The agricultural economist Jayson Lusk has a great habit: when he authors a newly published piece of research, he often blogs about what he was trying to accomplish with that research as well.
Which means Lusk blogs a lot, since he’s a prolific producer of very interesting research.
He’s also very busy. In addition to being the head of Purdue University’s agricultural economics department, Lusk
- does media interviews;
- publishes op-eds;
- guests on podcasts;
- gives lots of talks to academic and industry audiences;
- consults;
- serves on journal editorial boards; and
- has written (by my count) five books, including two for non-specialists (The Food Police: A Well-Fed Manifesto about the Politics of Your Plate and Unnatural Delicious: How Science and Technology are Serving Up Super Foods to Save the World).
Yes, very busy.
But not too busy to blog.
Interesting.
Look at Lusk’s latest post — “Why Don’t We Vote Like We Shop?” — to see how he does it for a piece of his own research.
It’s not fancy. He just goes through the paper. He explains the research question (in essence, “why do people vote for measures they won’t pay extra for in their shopping decisions?”) and methodology and how they reached their conclusions. He talks about which hypotheses he was most excited to test. He finishes up with what they learned, what they didn’t and what it means.
This research still doesn’t explain why the vote-buy gap exists, he writes — but it confirms it exists and “is at the heart of the so-called consumer vs. citizen phenomenon…people adopt more public-minded preferences when in the voting booth but rely on more selfish motives when shopping privately.”

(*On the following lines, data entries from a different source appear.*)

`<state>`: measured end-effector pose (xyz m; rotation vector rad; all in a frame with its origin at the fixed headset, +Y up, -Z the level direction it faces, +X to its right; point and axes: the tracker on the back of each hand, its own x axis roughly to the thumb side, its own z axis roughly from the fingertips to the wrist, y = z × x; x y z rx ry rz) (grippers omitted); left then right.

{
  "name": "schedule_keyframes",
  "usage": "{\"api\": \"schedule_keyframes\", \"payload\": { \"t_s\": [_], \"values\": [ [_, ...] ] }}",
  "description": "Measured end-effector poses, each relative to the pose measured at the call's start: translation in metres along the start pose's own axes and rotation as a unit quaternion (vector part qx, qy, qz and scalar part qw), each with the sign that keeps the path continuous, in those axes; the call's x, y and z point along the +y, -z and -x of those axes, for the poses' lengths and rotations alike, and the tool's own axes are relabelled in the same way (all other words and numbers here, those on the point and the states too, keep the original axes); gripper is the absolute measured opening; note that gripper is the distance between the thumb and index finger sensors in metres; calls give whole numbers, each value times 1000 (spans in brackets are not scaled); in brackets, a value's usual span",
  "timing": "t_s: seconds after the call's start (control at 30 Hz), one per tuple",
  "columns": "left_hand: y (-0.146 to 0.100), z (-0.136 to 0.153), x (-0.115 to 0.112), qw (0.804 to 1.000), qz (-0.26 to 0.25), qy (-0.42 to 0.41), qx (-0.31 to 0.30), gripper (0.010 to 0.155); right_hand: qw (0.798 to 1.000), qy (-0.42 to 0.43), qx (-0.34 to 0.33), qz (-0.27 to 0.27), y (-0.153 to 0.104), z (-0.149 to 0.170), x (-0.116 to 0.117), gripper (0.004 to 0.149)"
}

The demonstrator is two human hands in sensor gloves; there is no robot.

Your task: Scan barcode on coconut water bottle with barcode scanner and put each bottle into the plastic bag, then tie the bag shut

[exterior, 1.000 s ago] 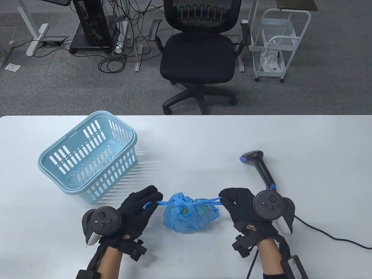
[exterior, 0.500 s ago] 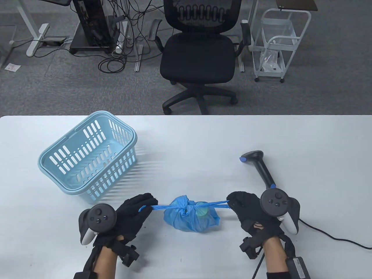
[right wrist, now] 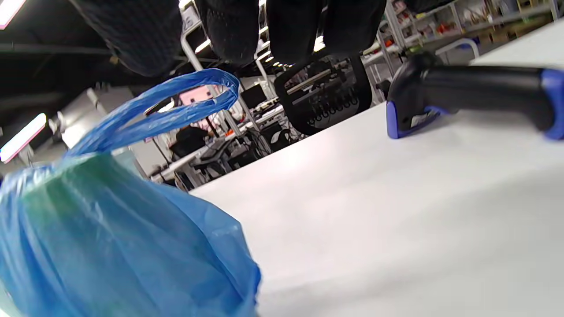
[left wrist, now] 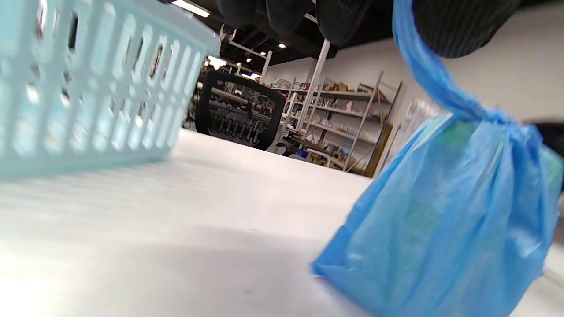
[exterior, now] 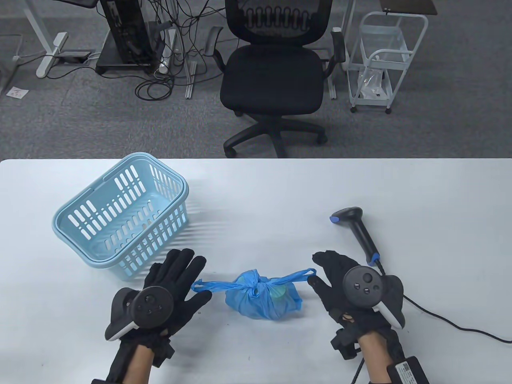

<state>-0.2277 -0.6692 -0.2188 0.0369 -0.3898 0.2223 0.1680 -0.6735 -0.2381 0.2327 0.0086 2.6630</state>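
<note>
On the white table (exterior: 280,192): one blue plastic bag (exterior: 262,298), knotted at top, two handle loops sticking out sideways, green bottle showing through. One left hand (exterior: 176,288), fingers spread, holding nothing, just beside the left loop. One right hand (exterior: 340,280), fingers straight, beside the right loop. One barcode scanner (exterior: 356,232) lies near the right hand. One light-blue basket (exterior: 120,224) sits far-left.

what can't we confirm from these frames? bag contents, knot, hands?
- Bottles: all views, only a green blur through the plastic bag; number and barcodes hidden by the film.
- Knot: table view, too small to judge tightness; left wrist view, blurred.
- Left hand: left wrist view, fingers cut by the top edge; contact with the bag handle unclear.
- Barcode scanner: right wrist view, handle cut by the right edge.
</note>
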Motion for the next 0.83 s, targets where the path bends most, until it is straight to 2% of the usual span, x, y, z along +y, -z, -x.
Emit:
{"api": "schedule_keyframes", "payload": {
  "t_s": [0.07,0.2,0.33,0.4,0.5,0.83],
  "values": [
    [-5,-5,5,998,7,61,2,86,998,-64,-7,7,-8,-8,-2,72],
    [-14,-10,8,997,23,69,25,93,992,-125,-6,11,-19,-12,-1,76],
    [-18,-9,-2,992,50,103,48,98,986,-164,5,10,-25,-6,8,78],
    [-21,-5,-10,990,49,120,57,98,984,-180,13,-10,-27,-2,14,79],
    [-21,3,-18,991,74,89,72,99,980,-199,22,-11,-26,0,20,79],
    [-24,9,-20,990,81,87,81,99,973,-219,42,-55,-14,7,37,81]
  ]
}}
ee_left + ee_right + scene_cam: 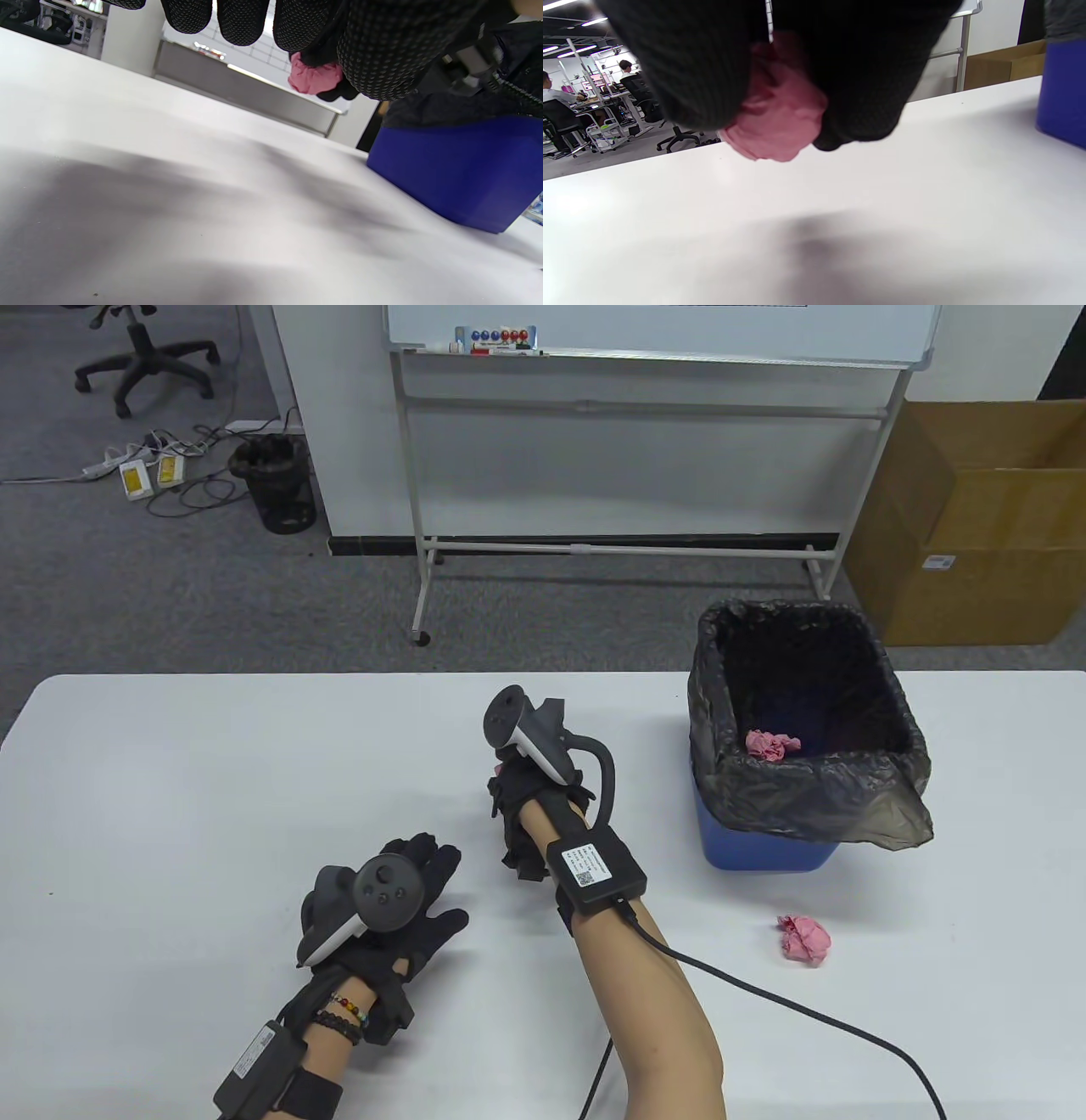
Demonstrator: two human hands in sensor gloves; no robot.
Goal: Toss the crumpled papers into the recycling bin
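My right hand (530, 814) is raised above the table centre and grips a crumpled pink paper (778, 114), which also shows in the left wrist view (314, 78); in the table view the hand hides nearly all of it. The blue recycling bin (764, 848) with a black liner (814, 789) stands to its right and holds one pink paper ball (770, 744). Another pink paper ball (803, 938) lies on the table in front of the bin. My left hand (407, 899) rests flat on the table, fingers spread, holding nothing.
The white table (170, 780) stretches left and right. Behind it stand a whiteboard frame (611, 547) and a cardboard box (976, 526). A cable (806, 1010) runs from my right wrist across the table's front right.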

Money quote: “In our study we can compare each individual’s shopping choice to their own vote…80% of people switch.”
Wow.
What are the benefits to Lusk of blogging like this? In no particular order:
- Messaging for his paper, in case media are interested in it;
- More control over how media might interpret the paper (because he’s pre-interpreted the findings);
- Search value for the ideas in the paper outside the journal paywall;
- Refining his ability to explain a research process clearly to non-specialists;
- Adding to the high cadence of Jayson Lusk content that his email list gets — building his presence, the idea that’s he’s everywhere;
- A link for social media;
- Material for a future book, perhaps;
- Material for a new talk;
- Building, post by post, in addition to all his other activities, a wider audience for Lusk as an expert.
Lusk also blogs about food trends and other food and agricultural economics research. Read his post “The Coming Meat Wars” for an incredibly rich example. Then try imagining doing that on Twitter.
Indeed: this practice builds a different muscle than does social media — the slow-twitch muscle of authority. Authority = expertise with a POV building an audience through compelling arguments and useful analyses.
Jayson Lusk isn’t too busy to continue to build his authority.
What’s holding you or your researchers back?